Levy limits could cause political shift: Official
JANESVILLE State-imposed levy limits are moving Wisconsin from a representative democracy to a direct democracy, said the executive director of the League of Wisconsin Municipalities.
“I fully expect that more and more cities will be facing limit decisions,” Dan Thompson said.
“What people don’t quite seem to understand about the levy limits is that the cities are not under levy limits. The city councils are.
“The voters can agree to tax themselves.”
According to state law, a municipality can increase its levy over the prior year’s levy only by the percentage increase in equalized value from net new construction.
If no new construction occurred, the levy limit is zero, for example.

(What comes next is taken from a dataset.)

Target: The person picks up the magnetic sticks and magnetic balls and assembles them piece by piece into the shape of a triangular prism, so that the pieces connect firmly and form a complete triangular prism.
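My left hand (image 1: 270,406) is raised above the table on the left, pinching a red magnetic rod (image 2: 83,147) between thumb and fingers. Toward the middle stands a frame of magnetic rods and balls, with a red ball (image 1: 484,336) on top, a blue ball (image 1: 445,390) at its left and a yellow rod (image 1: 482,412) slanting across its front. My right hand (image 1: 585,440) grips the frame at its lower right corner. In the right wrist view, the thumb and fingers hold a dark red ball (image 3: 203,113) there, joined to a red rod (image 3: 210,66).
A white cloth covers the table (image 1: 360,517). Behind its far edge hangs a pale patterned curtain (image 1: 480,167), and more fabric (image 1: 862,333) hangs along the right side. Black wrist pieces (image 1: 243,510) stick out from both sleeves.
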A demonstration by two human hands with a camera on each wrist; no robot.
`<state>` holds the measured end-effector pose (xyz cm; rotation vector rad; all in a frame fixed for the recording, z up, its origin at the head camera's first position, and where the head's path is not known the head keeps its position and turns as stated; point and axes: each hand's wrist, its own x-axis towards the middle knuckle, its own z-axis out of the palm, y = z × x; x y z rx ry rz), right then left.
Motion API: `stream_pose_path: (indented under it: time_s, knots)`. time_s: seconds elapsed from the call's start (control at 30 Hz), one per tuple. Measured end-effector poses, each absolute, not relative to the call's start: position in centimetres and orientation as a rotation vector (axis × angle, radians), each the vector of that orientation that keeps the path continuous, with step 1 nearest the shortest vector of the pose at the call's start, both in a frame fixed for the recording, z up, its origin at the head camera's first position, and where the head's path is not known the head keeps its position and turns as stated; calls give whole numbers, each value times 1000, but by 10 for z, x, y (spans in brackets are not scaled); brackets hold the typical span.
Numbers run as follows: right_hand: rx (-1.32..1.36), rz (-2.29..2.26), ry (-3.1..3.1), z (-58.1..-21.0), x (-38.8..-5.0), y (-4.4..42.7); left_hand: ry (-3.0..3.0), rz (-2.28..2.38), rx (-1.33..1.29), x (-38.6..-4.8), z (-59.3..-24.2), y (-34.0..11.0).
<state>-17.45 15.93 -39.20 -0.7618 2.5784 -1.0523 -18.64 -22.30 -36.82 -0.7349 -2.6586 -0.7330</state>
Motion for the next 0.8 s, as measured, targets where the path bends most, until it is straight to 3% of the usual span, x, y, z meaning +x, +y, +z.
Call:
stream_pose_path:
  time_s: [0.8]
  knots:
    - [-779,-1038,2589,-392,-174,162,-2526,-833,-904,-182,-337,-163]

The levy limit does not apply to money spent to pay off debt.
Residents, however, can approve additional spending beyond a levy limit through referendum.
Voters in 14 cities, villages and towns have approved spending more than levy limits since they were imposed in 2006.
The Department of Revenue won’t know the final tally of November 2012 referendums until clerks submit annual levy limit worksheets.
The numbers tell only the number of referendums that passed, not those that failed, Thompson said.
Levy limits don’t diminish the power of a community, he said. Rather, they change who makes decisions.
For example, councils and boards might opt to reduce services rather than seek more money through referendum. Members might close the library three days a week to save money.
Voters, however, could push for a referendum, he said.
America is a representative democracy, but levy limits have shifted the power to the people.
As levy limits further restrict communities, “that will be very interesting politics,” Thompson said.
In many communities, voters might prefer to pay more rather than have services they support cut back, he said.
“That’s going to put a much higher burden on the citizen to get informed, to decide what the advantages and disadvantages are and make the decisions,” Thompson said.